Design doc (details on how to configure fully async RL in SkyRL, and the implementations): https://skyrl.readthedocs.io/en/latest/tutorials/fully_async.html

This issue tracks the support of fully async RL (synonymous to: in-flight weight update, and multi-turn partial rollout)

Recent literatures and findings in the RL community (AReal, PipelineRL, ScaleRL, etc.) demonstrate the importance of asynchronous RL for agentic trainings.

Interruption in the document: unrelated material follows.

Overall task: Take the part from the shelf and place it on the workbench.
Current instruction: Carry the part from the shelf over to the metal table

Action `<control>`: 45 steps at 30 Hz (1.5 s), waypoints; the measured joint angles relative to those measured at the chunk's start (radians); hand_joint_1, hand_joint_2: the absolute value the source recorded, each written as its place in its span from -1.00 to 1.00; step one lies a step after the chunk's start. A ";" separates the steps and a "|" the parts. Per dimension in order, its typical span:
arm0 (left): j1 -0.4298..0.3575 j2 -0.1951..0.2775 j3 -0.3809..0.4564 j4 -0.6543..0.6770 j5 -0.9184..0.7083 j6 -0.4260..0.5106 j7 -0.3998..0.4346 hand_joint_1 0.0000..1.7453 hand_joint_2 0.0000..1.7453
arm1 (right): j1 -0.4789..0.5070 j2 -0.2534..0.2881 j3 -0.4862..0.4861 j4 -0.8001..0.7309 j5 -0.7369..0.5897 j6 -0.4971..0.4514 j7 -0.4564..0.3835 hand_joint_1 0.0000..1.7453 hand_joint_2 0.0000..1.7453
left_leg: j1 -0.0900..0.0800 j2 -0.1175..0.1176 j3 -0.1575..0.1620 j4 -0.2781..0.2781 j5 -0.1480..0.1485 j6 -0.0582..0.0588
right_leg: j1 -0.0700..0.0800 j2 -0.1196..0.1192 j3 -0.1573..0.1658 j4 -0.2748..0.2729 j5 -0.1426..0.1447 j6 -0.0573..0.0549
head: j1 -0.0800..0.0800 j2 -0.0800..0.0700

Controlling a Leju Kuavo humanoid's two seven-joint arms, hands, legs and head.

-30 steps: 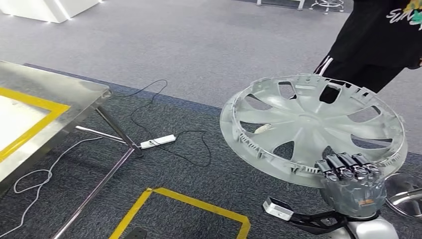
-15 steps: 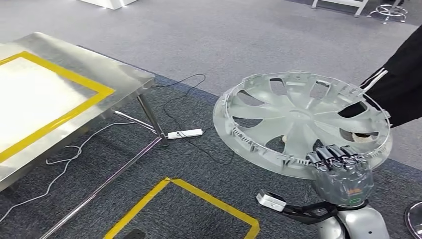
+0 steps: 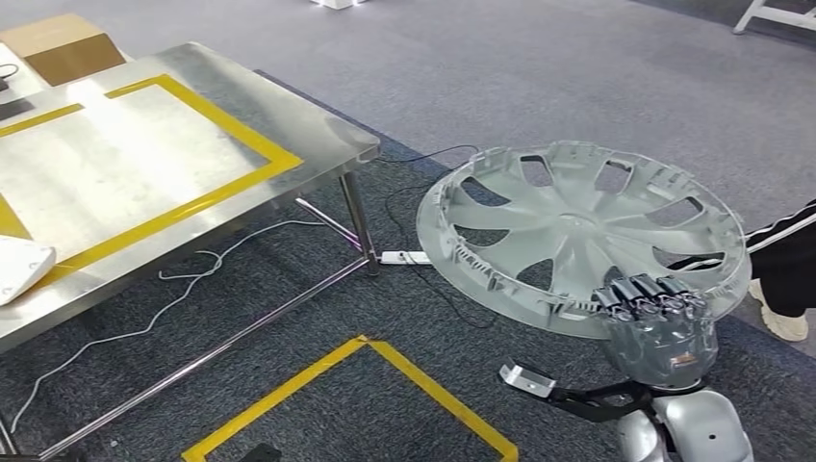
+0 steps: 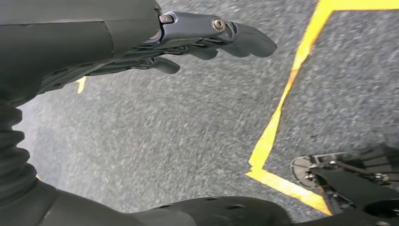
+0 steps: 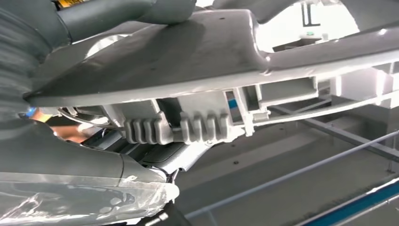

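The right hand [image 3: 660, 332] grips the near rim of the wheel cover [image 3: 581, 245], its fingers [image 3: 647, 294] hooked over the edge. The cover is held in the air, roughly level with its ribbed inner side up, reaching away from the hand over the dark carpet. The left hand [image 4: 155, 40] hangs low over the floor holding nothing, its fingers stretched out loosely, so only 1 hand carries the part.

The workbench [image 3: 318, 130] lies to the left of the cover and well apart from it; its near right corner, above a steel leg, is the closest point. Beyond that corner the steel top inside the yellow tape frame [image 3: 231, 135] looks bare and seems roomy enough for the cover. A white object [image 3: 19, 268] sits near the front edge at far left. A person's leg [image 3: 789, 269] stands just beside the cover's right rim.
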 joint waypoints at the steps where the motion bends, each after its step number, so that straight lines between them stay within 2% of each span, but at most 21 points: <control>1: 0.001 0.000 0.000 0.000 0.000 0.000 0.000 -1.00 1.00 | -0.001 -0.002 0.003 0.004 0.000 0.000 0.003 1.00 1.00 | -0.001 0.020 -0.010 0.018 -0.013 -0.004 | 0.000 -0.012 0.001 -0.002 0.001 -0.007 | -0.004 0.000; 4: -0.002 0.001 0.000 0.000 0.000 -0.001 0.001 -1.00 1.00 | -0.002 -0.008 0.008 0.009 -0.001 0.000 0.013 1.00 1.00 | -0.006 0.101 -0.076 0.157 -0.090 -0.012 | 0.004 -0.047 0.002 -0.004 0.001 -0.019 | -0.013 0.000; 8: -0.004 0.002 0.000 0.000 0.000 -0.001 0.001 -1.00 1.00 | -0.002 -0.010 0.008 0.011 -0.001 0.000 0.016 1.00 1.00 | -0.006 0.112 -0.102 0.210 -0.113 -0.013 | 0.007 -0.057 0.002 -0.004 0.000 -0.021 | -0.013 0.000; 11: -0.004 0.002 0.000 0.000 0.000 -0.002 0.001 -1.00 1.00 | -0.002 -0.013 0.009 0.018 -0.001 0.000 0.018 1.00 1.00 | -0.007 0.118 -0.132 0.272 -0.119 -0.010 | 0.011 -0.084 0.004 -0.004 -0.003 -0.025 | -0.013 0.000; 15: -0.008 0.003 0.000 0.000 0.006 -0.010 0.000 -1.00 1.00 | -0.009 -0.022 0.025 0.028 0.000 0.000 0.034 1.00 1.00 | -0.032 0.199 0.006 0.006 -0.008 0.022 | 0.031 -0.163 0.018 -0.004 -0.018 -0.016 | -0.013 0.000; 17: -0.007 0.002 0.000 0.000 0.010 -0.011 -0.002 -1.00 1.00 | -0.014 -0.026 0.031 0.032 0.000 0.000 0.042 1.00 1.00 | -0.028 0.175 0.006 -0.003 -0.006 0.026 | 0.031 -0.176 0.023 -0.006 -0.023 -0.008 | -0.012 0.000; 19: -0.005 0.001 0.000 0.000 0.012 -0.011 -0.003 -1.00 1.00 | -0.018 -0.029 0.038 0.035 0.000 0.000 0.045 1.00 1.00 | -0.020 0.152 0.010 -0.009 -0.002 0.033 | 0.029 -0.134 0.008 0.033 -0.050 0.003 | -0.009 0.000; 21: -0.006 0.000 0.000 0.000 0.013 -0.011 -0.003 -1.00 1.00 | -0.021 -0.035 0.040 0.038 -0.001 0.000 0.049 1.00 1.00 | -0.015 0.129 0.012 -0.011 -0.001 0.039 | 0.025 -0.079 -0.049 0.151 -0.105 0.011 | -0.003 0.000; 22: -0.006 -0.001 0.000 0.000 0.013 -0.011 -0.003 -1.00 1.00 | -0.021 -0.038 0.042 0.040 -0.001 0.000 0.054 1.00 1.00 | -0.014 0.115 0.012 -0.011 -0.001 0.040 | 0.024 -0.068 -0.084 0.217 -0.128 0.014 | -0.002 0.000; 24: -0.006 -0.002 0.000 0.000 0.013 -0.011 -0.003 -1.00 1.00 | -0.021 -0.047 0.047 0.045 -0.001 0.000 0.066 1.00 1.00 | -0.013 0.084 0.013 -0.010 -0.001 0.041 | 0.021 -0.063 -0.121 0.269 -0.126 0.017 | -0.001 0.000; 26: -0.004 -0.003 0.000 0.000 0.013 -0.011 -0.003 -1.00 1.00 | -0.022 -0.056 0.053 0.049 0.000 0.000 0.079 1.00 1.00 | -0.011 0.053 0.016 -0.008 -0.001 0.038 | 0.017 -0.049 -0.087 0.175 -0.056 0.018 | -0.001 0.000; 28: -0.004 -0.004 0.000 0.000 0.014 -0.011 -0.003 -1.00 1.00 | -0.026 -0.065 0.060 0.051 -0.001 0.000 0.093 1.00 1.00 | -0.009 0.025 0.014 -0.004 -0.002 0.031 | 0.006 0.002 -0.027 0.048 -0.003 0.021 | -0.001 0.000; 30: -0.004 -0.004 0.000 0.000 0.015 -0.011 -0.002 -1.00 1.00 | -0.030 -0.074 0.070 0.053 -0.001 0.000 0.103 1.00 1.00 | -0.008 0.001 0.004 0.000 0.002 0.019 | 0.001 0.034 -0.002 -0.001 0.002 0.017 | -0.003 0.000; 32: 0.000 -0.004 0.001 0.000 0.016 -0.012 -0.001 -1.00 1.00 | -0.031 -0.080 0.078 0.055 0.000 0.000 0.109 1.00 1.00 | -0.004 -0.021 -0.004 -0.002 0.008 0.010 | 0.002 0.016 -0.001 -0.004 0.004 0.005 | -0.003 0.000; 34: 0.003 -0.003 0.002 0.000 0.016 -0.012 0.000 -1.00 1.00 | -0.034 -0.084 0.086 0.057 0.000 0.000 0.112 1.00 1.00 | -0.006 0.014 -0.019 0.024 -0.011 0.000 | 0.001 -0.010 0.002 -0.007 0.005 -0.008 | -0.009 0.000; 36: 0.000 -0.003 0.002 0.000 0.016 -0.012 0.000 -1.00 1.00 | -0.037 -0.088 0.091 0.058 -0.001 0.000 0.117 1.00 1.00 | -0.010 0.085 -0.069 0.126 -0.067 -0.009 | 0.003 -0.041 0.004 -0.010 0.005 -0.017 | -0.018 0.000; 37: -0.003 -0.002 0.002 0.000 0.017 -0.013 0.000 -1.00 1.00 | -0.037 -0.091 0.092 0.059 -0.001 0.000 0.121 1.00 1.00 | -0.010 0.105 -0.102 0.195 -0.097 -0.013 | 0.004 -0.057 0.004 -0.010 0.004 -0.020 | -0.020 0.000; 39: -0.006 0.000 0.002 0.000 0.018 -0.014 0.000 -1.00 1.00 | -0.038 -0.096 0.096 0.064 -0.001 0.000 0.131 1.00 1.00 | -0.009 0.118 -0.143 0.279 -0.117 -0.016 | 0.005 -0.088 0.005 -0.010 0.002 -0.023 | -0.020 0.000; 41: -0.005 0.002 0.002 0.000 0.020 -0.016 0.000 -1.00 1.00 | -0.040 -0.101 0.105 0.069 -0.001 0.000 0.148 1.00 1.00 | -0.009 0.126 -0.113 0.223 -0.069 -0.013 | 0.006 -0.114 0.007 -0.010 0.000 -0.022 | -0.020 0.000; 43: -0.004 0.003 0.002 0.000 0.021 -0.018 0.000 -1.00 1.00 | -0.047 -0.109 0.119 0.072 -0.001 0.000 0.173 1.00 1.00 | -0.015 0.166 -0.041 0.087 -0.011 -0.006 | 0.010 -0.135 0.011 -0.008 -0.005 -0.016 | -0.021 0.000; 45: -0.008 0.004 0.002 0.000 0.022 -0.019 0.001 -1.00 1.00 | -0.055 -0.122 0.135 0.076 -0.001 0.000 0.201 1.00 1.00 | -0.022 0.196 -0.002 0.008 0.003 0.003 | 0.017 -0.155 0.014 -0.008 -0.010 -0.007 | -0.020 0.000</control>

SkyRL-train currently supports one-step-off-policy training to allow training and rollout run concurrently (AReal paper figure 1 right): https://github.com/NovaSky-AI/SkyRL/tree/4d5ec4d13777ea1e3a36784201987ac77f6c6fb4/skyrl-train/examples/async

However, we would like to support more advanced schemes such as interruptible trajectories (or partial rollout; where the same trajectories can be completed by multiple model versions) (AReal paper figure 3).

We aim to support such a feature for all CustomGenerator -- that is, it should work out of the box for all agent harnesses (e.g. MiniSWEAgent, Terminus, etc.).

We follow the following steps to achieve this.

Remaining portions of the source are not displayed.